As each summer passes, this group of students slides farther behind the group of more economically advantaged peers. Borman says, “If you add up those differences in summer learning rates over the years, the gap widens considerably.”

Despite years of research investigating the effects of summer learning loss, Borman says few studies have tested the effects of summer programs specifically designed to combat these learning losses, primarily because few such programs exist. Most summer school programs, Borman explains, are aimed at remediation – helping students who have already fallen behind. When Borman and his colleagues surveyed 100 of the largest school districts in the country in 1999, they learned that only one district offered a program developed specifically to prevent the summer slide.

“The real piece of evidence that’s missing,” he says, “is what would happen if low-income children attended a summer school program designed to prevent the summer slide.”

Borman is beginning to provide this evidence through his work with urban students in Baltimore, Md., who attend a summer program called Teach Baltimore. Community-based and established in 1992, Teach Baltimore provides an academically intensive summer program to Baltimore City children. One of its main goals is to prevent summer learning loss among low-income students. Inner-city children who attend the program receive three hours of quality reading and writing instruction and participate in a series of hands-on science, math, art, drama and recreation activities. At least once each week, they leave the classroom to learn in other settings, such as the Washington Zoo or the nearby campus of Johns Hopkins University (JHU).

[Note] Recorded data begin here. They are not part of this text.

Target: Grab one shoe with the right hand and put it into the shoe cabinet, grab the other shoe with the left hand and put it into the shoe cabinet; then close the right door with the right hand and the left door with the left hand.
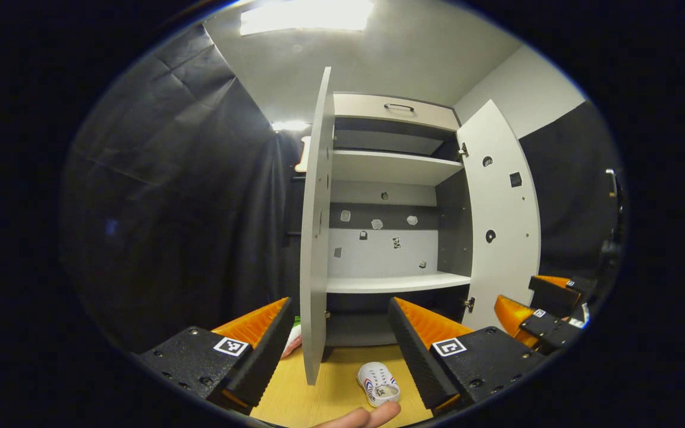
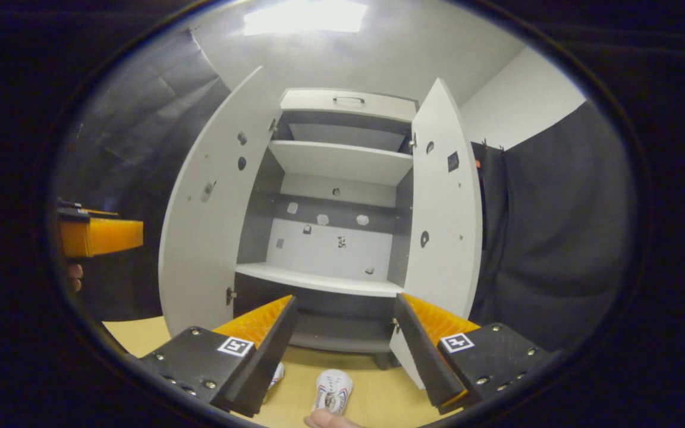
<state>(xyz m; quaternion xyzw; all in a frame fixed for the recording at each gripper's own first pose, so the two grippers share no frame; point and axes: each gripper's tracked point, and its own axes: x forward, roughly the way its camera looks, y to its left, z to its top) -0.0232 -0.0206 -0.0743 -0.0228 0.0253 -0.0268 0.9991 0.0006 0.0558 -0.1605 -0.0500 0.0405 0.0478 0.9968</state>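
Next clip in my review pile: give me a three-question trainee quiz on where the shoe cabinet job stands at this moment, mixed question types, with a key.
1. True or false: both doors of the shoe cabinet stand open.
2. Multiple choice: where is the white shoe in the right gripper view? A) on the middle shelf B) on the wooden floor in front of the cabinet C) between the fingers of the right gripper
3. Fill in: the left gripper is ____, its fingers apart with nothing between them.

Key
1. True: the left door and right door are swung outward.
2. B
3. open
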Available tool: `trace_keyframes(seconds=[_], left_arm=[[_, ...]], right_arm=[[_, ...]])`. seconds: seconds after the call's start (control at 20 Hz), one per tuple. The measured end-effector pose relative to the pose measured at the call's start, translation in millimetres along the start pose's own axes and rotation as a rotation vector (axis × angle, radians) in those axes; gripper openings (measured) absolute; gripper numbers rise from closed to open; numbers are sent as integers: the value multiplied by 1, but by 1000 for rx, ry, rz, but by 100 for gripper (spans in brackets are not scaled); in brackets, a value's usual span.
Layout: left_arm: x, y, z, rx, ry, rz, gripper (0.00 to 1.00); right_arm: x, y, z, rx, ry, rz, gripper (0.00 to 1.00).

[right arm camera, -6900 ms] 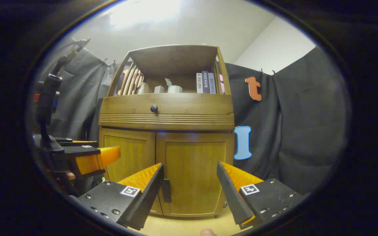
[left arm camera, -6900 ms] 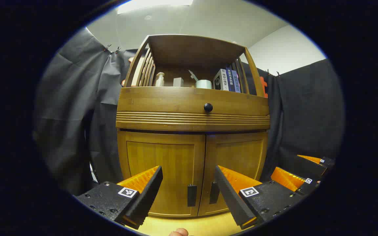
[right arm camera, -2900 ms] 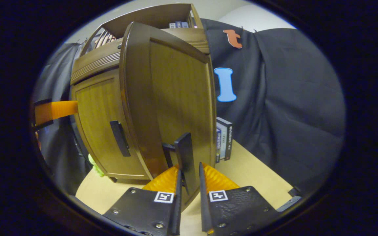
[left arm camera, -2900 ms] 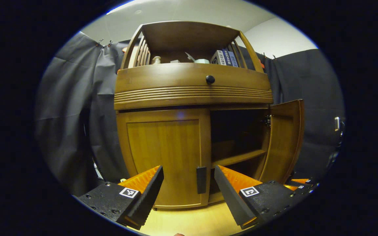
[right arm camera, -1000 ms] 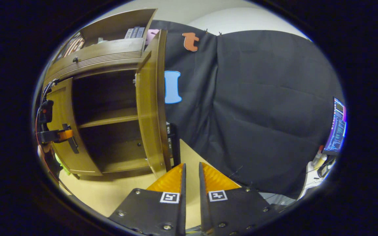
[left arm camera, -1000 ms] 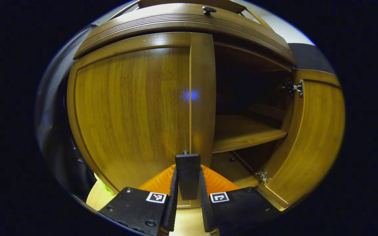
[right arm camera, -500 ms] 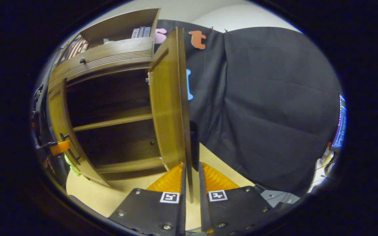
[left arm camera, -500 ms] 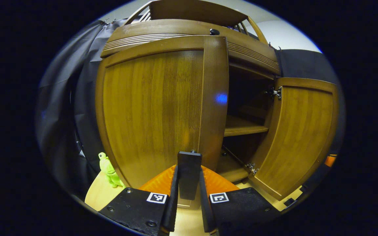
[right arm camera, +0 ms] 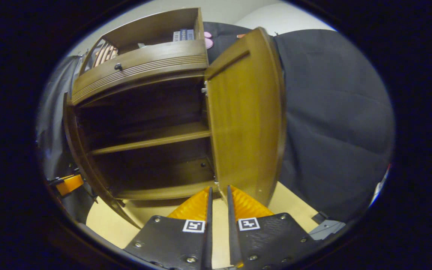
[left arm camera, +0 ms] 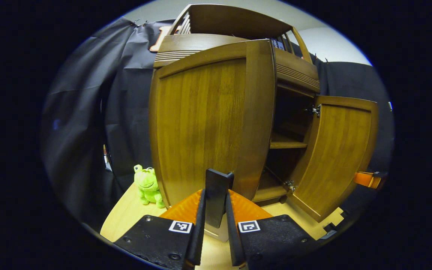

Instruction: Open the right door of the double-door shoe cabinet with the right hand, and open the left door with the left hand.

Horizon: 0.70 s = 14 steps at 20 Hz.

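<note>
1. Both doors of the shoe cabinet (right arm camera: 141, 71) stand swung out from it on the pale wooden surface (left arm camera: 126, 213).
2. Left gripper view: the left tongs (left arm camera: 215, 210) are clenched on the dark handle (left arm camera: 216, 195) of the left door (left arm camera: 204, 123), whose outer face fills the middle of the view.
3. That view also shows a green plush frog (left arm camera: 147, 185) on the surface just left of the cabinet, and the right door (left arm camera: 338, 157) with its hinges on the cabinet's right.
4. Right gripper view: the right tongs (right arm camera: 218, 210) are nearly closed with nothing between the fingers, just in front of the right door's (right arm camera: 244, 123) lower edge.
5. That view looks into the cabinet: an inner shelf (right arm camera: 152, 138), the drawer knob (right arm camera: 118, 66) above, books (right arm camera: 183, 35) on the top shelf, and the left door (right arm camera: 79, 157) edge-on at the cabinet's left.
6. Compared with half a second ago, the left door has swung farther from the cabinet, uncovering more of the frog.
7. In that time the right tongs have turned toward the cabinet's inside; the right door's handle, then between their fingers, is no longer there.
</note>
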State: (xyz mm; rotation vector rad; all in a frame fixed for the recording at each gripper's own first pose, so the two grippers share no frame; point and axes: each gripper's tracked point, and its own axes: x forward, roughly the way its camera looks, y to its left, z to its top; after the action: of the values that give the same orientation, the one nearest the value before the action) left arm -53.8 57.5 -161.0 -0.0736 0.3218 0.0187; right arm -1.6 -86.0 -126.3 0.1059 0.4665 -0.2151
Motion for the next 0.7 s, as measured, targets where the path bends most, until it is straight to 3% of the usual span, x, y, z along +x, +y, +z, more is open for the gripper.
trace_keyframes(seconds=[0.7], left_arm=[[-49, 58, -2, 13, -19, 108, 30]], right_arm=[[30, 100, -18, -34, 61, 235, 18]])
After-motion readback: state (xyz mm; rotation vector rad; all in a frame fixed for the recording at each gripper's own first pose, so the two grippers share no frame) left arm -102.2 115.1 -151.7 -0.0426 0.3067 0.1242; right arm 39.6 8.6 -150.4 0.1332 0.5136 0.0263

To determine if Teach Baltimore meets its mission of averting the summer slide, Borman and his colleagues at JHU tested the reading achievement of youngsters who attended the program during three consecutive summers beginning in 1999, when the students had just completed either kindergarten or first grade. The researchers measured achievement by testing the students’ learning accomplishments at both the start and finish of each school year.

The final analysis won’t be complete until after this summer, but Borman says the results look promising so far. For instance, after the first summer of the study, the students who had participated in Teach Baltimore, compared to those who had not, escaped the summer slide. In fact, they even gained academic ground.

“Instead of losing one-third of what they learned the year before, they gained one-third,” says Borman, who stresses that whether this finding was sustained over the three years has yet to be determined.

What Borman hopes his study ultimately will provide, he says, is “quality evidence of what summer school can do for those kids at risk for summer learning loss.”